| Your goal |
Only the closing stretch of the material is wanted: the line containing "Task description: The" and every line after it, transcribed exactly.

| Information provided |
Content starts
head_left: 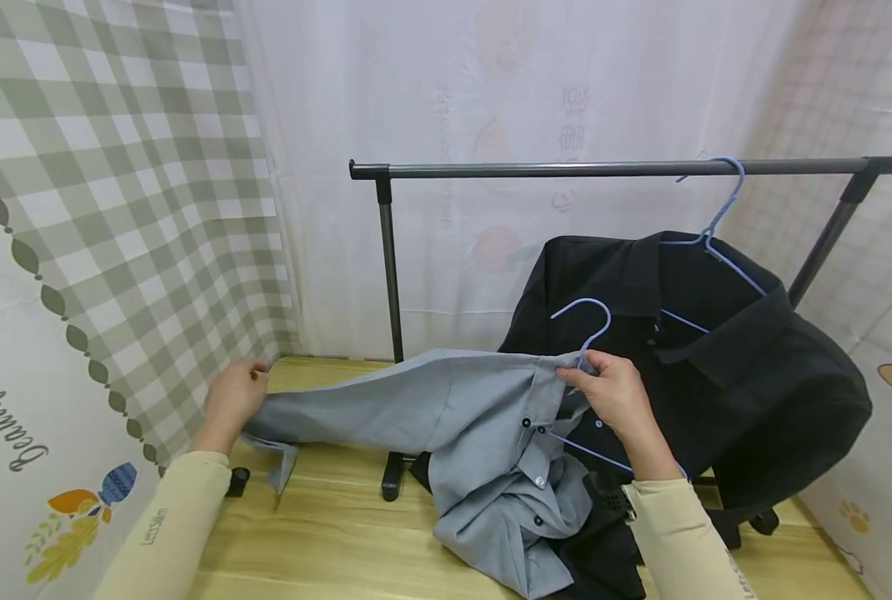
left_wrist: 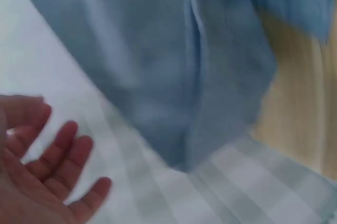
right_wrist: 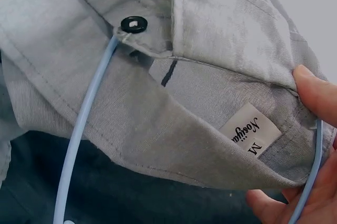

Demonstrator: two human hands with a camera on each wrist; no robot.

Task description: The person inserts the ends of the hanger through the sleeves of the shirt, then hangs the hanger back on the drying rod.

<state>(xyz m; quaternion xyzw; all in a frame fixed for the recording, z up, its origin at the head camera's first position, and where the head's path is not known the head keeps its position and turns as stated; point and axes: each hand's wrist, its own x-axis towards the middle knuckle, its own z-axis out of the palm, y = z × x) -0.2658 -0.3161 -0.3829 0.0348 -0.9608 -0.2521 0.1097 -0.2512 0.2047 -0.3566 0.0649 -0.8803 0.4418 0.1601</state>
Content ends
| Worked solution |
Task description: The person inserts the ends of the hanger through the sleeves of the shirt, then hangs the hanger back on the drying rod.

<state>(xyz m; quaternion xyzw; all in a frame fixed for the recording, z up, its origin at the head camera's first position, and where the head's path is not known the head keeps its position and turns as stated; point and axes: each hand's wrist, its own x-axis towards the middle knuckle, its own z-axis out of the palm, y = z × x) -0.2658 -0.3161 -0.3829 0.0348 -0.9608 -0.2521 0.1097 -0.2512 0.2047 -0.3566 0.0649 -0.8803 0.4418 0.1601</state>

This answer requires nothing else.